> [WHAT IS REQUIRED]
The lines to return are those below that contain the word "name".
----- SOURCE RECORDS
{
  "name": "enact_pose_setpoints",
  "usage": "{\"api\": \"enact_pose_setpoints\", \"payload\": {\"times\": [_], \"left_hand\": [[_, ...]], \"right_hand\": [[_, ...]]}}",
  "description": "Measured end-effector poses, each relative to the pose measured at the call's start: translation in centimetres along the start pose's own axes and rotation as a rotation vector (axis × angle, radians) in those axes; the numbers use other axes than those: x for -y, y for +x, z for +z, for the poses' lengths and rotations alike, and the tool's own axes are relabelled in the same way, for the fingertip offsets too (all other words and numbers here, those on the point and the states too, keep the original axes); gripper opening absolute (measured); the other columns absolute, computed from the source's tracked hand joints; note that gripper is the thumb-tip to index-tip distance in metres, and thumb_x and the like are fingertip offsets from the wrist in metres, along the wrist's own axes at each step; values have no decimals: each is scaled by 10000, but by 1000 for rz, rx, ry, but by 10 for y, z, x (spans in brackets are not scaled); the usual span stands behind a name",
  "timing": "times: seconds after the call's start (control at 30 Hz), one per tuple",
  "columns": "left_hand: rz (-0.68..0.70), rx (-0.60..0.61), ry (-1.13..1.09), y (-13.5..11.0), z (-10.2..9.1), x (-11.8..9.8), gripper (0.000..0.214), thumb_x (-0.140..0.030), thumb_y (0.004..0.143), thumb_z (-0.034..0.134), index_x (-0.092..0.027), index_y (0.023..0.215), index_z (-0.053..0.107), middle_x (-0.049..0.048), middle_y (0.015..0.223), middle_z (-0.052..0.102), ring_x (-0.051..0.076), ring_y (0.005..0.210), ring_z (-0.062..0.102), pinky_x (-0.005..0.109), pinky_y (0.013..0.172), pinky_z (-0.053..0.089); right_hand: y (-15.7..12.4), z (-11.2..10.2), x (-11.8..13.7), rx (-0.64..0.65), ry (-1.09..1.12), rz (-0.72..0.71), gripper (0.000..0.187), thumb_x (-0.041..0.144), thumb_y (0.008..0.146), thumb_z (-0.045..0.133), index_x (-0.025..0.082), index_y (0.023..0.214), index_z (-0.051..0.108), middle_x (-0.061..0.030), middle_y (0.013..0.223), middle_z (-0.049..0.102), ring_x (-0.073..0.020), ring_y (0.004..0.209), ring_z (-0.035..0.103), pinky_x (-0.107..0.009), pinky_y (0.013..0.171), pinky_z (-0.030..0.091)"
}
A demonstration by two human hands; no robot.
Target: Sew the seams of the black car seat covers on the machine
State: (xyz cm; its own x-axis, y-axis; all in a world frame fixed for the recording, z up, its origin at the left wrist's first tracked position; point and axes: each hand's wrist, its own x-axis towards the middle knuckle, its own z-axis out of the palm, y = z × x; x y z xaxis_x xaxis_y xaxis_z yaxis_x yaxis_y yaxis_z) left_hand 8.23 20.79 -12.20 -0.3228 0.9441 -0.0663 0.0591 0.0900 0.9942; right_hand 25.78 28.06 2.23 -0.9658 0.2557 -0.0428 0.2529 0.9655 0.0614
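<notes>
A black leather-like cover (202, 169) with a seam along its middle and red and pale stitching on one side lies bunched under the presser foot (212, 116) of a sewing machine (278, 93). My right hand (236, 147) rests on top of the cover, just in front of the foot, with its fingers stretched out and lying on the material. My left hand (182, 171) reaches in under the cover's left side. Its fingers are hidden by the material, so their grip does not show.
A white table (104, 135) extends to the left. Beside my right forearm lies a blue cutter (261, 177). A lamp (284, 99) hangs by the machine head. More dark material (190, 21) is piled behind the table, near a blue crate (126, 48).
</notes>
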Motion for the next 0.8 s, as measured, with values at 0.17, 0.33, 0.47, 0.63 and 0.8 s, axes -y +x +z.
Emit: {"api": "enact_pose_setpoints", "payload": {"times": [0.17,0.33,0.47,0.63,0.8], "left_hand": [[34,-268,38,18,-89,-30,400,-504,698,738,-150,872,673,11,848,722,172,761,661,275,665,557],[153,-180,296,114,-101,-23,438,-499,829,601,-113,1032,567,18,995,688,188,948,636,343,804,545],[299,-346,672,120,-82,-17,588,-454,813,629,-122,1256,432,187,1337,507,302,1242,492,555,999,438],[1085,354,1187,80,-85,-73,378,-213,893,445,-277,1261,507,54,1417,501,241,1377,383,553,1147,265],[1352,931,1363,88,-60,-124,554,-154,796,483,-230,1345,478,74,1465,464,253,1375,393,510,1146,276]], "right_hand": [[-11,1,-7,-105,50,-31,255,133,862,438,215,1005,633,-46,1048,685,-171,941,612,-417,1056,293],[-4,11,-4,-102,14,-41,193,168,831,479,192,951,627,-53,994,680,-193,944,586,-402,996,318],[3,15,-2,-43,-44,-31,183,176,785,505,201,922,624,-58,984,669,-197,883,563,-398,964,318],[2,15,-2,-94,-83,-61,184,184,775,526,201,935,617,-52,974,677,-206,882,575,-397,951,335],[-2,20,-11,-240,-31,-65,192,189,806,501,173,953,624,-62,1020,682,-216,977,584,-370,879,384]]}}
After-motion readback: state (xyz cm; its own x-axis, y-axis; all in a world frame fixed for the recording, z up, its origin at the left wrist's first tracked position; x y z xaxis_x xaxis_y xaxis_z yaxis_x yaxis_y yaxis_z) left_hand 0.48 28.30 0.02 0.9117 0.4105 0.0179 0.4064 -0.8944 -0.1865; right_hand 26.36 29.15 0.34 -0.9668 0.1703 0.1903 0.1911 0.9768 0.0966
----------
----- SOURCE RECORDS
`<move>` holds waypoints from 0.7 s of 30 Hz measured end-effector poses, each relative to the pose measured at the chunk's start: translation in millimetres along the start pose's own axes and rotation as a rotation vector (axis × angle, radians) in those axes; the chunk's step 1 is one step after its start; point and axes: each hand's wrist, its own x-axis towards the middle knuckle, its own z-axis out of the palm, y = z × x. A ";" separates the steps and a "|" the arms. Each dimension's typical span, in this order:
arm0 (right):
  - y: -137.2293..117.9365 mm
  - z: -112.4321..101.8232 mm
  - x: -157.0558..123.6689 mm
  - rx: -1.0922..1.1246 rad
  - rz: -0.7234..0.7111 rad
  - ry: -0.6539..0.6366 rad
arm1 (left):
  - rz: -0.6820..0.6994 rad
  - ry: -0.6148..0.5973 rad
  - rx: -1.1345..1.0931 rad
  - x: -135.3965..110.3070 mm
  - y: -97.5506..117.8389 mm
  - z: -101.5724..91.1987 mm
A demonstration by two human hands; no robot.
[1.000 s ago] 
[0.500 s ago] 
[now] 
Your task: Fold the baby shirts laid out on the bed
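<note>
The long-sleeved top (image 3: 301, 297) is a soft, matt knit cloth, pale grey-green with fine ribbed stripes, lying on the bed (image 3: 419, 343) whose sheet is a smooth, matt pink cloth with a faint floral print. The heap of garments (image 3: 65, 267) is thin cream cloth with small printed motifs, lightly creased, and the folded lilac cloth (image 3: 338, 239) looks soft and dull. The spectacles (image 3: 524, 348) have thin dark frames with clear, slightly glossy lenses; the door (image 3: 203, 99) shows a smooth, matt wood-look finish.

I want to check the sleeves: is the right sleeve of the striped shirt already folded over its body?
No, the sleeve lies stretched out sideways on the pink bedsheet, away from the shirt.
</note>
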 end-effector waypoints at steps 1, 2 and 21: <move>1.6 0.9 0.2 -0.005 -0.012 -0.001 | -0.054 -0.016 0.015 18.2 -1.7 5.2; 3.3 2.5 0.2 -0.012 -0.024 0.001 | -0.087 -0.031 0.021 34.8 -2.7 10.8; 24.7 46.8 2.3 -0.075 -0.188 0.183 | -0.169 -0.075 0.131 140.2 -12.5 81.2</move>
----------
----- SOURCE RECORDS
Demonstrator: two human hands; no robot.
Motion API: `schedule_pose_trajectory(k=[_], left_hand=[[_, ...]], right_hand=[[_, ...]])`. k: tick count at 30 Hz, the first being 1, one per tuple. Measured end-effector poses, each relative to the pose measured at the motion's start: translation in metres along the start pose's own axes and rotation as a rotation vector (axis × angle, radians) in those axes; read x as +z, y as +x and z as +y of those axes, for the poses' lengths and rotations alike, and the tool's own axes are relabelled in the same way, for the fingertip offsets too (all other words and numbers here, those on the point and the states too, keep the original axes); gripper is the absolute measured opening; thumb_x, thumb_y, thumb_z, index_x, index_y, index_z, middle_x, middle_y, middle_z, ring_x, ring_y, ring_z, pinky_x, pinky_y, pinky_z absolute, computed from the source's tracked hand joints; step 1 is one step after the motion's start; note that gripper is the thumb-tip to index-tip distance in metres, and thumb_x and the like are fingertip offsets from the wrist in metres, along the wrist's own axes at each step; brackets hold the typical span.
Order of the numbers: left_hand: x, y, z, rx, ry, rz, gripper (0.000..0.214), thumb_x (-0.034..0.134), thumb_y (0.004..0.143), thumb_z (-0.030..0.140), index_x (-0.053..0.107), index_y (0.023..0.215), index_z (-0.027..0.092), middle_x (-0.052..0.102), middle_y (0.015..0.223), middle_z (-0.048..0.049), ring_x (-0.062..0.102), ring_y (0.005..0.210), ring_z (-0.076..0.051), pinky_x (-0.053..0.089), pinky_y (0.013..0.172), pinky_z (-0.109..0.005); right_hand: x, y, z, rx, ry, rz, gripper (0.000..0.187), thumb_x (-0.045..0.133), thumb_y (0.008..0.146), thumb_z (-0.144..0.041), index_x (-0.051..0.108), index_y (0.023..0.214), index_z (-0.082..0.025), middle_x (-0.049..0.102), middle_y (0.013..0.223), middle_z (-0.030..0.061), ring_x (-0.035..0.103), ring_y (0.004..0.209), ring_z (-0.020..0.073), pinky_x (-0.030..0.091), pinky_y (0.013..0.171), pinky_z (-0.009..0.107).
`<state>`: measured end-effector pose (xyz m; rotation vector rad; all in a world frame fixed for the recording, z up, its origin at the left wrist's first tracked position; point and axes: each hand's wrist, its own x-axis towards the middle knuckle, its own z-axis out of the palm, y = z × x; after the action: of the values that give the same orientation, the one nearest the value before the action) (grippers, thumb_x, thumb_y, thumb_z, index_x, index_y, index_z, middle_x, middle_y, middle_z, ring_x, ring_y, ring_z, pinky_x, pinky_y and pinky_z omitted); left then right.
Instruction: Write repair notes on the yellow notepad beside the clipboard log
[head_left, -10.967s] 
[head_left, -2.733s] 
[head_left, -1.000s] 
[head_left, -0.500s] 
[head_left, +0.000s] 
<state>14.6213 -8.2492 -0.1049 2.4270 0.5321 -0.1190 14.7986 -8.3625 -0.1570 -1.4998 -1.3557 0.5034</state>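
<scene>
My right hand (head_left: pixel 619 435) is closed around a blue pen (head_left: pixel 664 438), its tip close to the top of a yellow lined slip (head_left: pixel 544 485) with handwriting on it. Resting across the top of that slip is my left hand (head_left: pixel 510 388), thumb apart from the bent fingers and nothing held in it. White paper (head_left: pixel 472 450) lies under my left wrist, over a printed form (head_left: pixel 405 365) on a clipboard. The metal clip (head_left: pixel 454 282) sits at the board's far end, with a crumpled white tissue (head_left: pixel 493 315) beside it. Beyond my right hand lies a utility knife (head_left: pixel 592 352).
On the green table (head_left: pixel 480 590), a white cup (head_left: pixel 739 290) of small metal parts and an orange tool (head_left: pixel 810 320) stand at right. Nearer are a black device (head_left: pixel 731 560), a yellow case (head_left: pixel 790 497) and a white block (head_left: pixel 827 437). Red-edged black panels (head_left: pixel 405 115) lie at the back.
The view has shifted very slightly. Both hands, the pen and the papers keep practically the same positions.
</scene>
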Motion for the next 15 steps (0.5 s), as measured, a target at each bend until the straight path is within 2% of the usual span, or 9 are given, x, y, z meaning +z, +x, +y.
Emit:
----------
> [OUTPUT OF THE EXERCISE]
  "name": "enact_pose_setpoints",
  "description": "Measured end-effector poses, each relative to the pose measured at the call's start: translation in centimetres along the start pose's own axes and rotation as a rotation vector (axis × angle, radians) in those axes; the numbers use other axes than those: x for -y, y for +x, z for +z, for the poses' lengths and rotations alike, and the tool's own axes are relabelled in the same way, for the fingertip offsets too (all other words and numbers here, those on the point and the states too, keep the original axes); gripper opening absolute (measured); the other columns absolute, computed from the source's tracked hand joints; note that gripper is the thumb-tip to index-tip distance in metres, and thumb_x and the like are fingertip offsets from the wrist in metres, along the wrist's own axes at each step; values have no decimals: each is scaled by 10000, but by 1000 for rz, rx, ry, but by 10 for y, z, x (spans in brackets are not scaled); the usual span stands behind a name",

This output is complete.